*YOUR GOAL*. Your job with the data below is to output exactly the lines from the one holding "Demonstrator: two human" down to the one holding "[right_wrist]", both included, and no others.

DATA FOR PROCESSING section start

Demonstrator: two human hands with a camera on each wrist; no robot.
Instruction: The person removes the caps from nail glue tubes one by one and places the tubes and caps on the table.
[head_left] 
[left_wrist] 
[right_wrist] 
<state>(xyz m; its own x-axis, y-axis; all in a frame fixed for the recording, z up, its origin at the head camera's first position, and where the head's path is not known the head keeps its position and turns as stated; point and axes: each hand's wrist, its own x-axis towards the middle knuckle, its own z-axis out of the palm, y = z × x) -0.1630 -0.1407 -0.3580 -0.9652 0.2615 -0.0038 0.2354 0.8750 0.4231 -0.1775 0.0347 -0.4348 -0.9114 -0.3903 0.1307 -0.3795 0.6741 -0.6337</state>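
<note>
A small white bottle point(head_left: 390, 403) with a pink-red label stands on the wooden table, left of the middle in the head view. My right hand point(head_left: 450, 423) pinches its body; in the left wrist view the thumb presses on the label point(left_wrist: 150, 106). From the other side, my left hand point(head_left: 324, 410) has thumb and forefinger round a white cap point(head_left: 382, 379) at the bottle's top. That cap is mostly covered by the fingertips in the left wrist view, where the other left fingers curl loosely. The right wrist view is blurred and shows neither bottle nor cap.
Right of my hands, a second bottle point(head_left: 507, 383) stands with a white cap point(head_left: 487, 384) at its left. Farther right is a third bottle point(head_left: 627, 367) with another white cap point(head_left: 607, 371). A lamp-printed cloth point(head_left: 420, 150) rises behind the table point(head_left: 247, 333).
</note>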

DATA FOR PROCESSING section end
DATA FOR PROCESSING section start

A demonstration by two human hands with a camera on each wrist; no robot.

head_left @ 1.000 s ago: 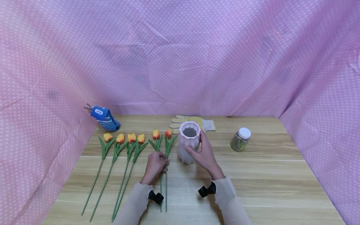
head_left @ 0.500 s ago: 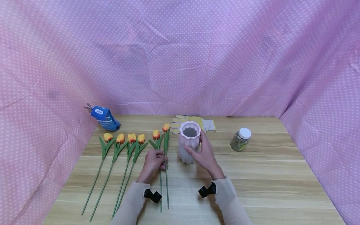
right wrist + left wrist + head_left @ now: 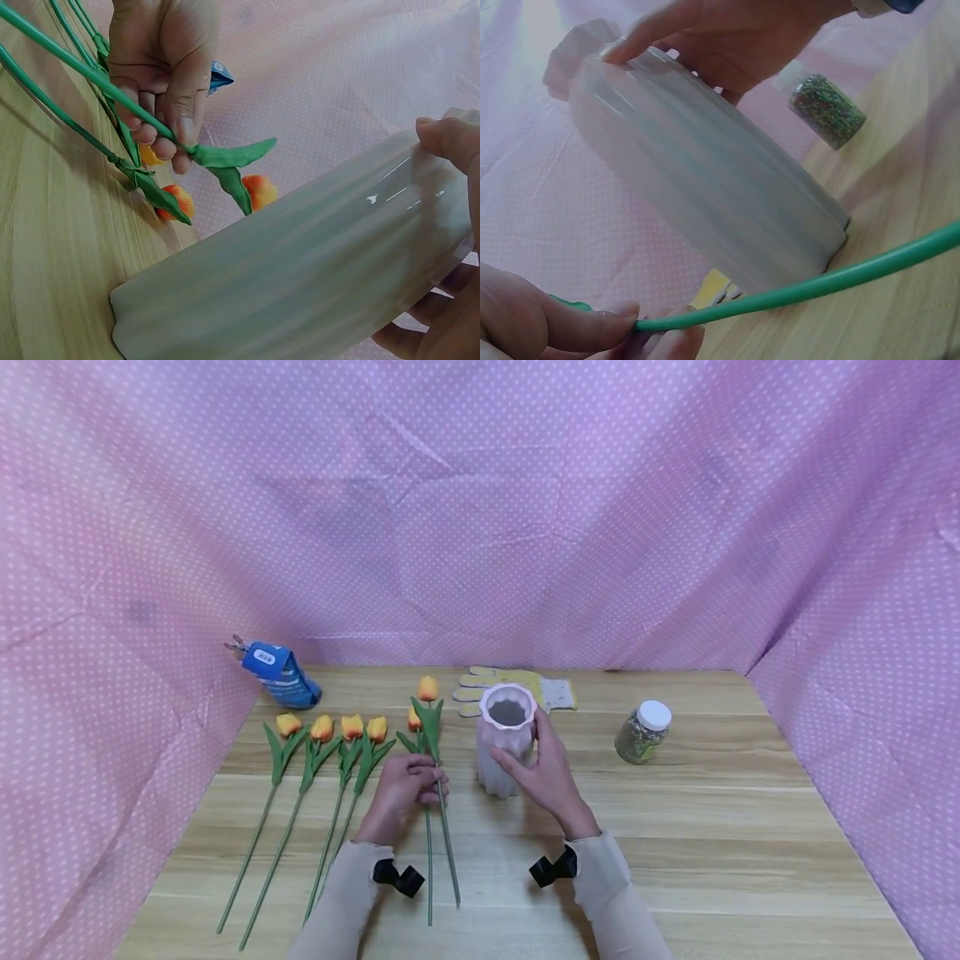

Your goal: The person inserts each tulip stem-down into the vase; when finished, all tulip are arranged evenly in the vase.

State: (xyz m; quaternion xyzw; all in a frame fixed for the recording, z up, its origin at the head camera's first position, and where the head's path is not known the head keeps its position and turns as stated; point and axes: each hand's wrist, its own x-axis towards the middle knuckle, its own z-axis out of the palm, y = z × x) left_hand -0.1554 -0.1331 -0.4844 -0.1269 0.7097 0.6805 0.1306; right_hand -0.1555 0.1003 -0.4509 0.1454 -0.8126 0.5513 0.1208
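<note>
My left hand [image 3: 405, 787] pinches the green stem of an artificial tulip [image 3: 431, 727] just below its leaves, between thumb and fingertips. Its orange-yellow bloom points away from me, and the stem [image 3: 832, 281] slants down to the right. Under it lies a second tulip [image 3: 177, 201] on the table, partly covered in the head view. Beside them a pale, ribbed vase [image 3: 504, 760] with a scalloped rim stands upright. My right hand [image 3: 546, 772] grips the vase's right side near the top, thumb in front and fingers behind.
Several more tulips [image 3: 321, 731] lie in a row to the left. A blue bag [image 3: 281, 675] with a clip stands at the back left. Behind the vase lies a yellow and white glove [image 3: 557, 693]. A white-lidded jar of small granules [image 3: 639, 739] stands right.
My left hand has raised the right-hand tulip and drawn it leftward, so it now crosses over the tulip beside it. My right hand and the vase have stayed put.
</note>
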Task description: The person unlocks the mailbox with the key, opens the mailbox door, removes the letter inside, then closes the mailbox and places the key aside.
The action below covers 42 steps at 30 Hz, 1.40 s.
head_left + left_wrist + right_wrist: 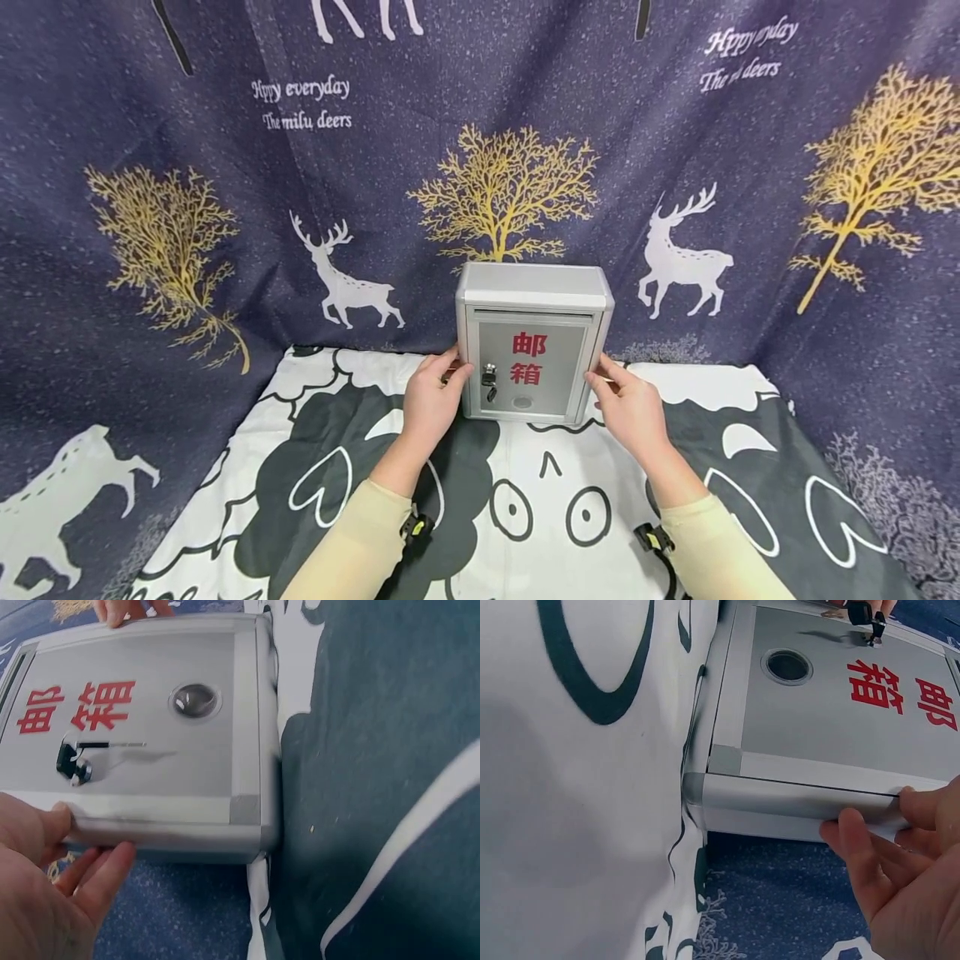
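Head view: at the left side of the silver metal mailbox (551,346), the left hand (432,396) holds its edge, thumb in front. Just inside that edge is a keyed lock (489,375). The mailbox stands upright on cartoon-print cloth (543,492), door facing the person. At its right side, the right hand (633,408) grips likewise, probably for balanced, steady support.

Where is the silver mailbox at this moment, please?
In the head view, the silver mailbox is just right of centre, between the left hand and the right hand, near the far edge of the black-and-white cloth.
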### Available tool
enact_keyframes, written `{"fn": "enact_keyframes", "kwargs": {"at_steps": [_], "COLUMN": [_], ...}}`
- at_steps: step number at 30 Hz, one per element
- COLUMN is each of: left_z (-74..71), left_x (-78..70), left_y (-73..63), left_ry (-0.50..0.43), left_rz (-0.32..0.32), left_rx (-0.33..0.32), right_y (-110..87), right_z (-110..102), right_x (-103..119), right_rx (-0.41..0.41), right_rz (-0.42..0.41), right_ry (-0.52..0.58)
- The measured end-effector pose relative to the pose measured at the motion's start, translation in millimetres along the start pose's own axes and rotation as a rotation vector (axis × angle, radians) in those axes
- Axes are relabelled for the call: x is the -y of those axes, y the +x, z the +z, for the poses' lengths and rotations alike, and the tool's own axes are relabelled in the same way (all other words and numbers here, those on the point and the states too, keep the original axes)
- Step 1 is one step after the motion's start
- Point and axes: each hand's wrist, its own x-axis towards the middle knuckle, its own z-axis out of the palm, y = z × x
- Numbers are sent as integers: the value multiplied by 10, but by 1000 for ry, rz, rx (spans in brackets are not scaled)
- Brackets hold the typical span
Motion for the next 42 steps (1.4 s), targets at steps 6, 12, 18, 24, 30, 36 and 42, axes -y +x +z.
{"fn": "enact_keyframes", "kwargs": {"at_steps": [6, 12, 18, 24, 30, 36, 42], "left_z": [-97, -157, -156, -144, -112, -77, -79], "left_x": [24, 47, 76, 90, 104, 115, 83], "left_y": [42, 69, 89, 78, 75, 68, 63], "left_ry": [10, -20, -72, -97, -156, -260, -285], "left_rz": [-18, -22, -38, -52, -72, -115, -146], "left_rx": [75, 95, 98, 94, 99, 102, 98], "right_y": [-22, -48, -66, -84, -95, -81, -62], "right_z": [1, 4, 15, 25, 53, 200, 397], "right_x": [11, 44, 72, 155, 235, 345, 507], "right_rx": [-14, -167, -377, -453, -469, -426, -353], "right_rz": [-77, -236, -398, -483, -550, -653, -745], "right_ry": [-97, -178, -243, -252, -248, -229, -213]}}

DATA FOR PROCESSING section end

*RESPONSE TO THIS EXERCISE*.
Demonstrator: two human hands with a camera on each wrist; no robot.
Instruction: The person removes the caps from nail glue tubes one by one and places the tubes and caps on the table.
[head_left] 
[left_wrist] 
[right_wrist] 

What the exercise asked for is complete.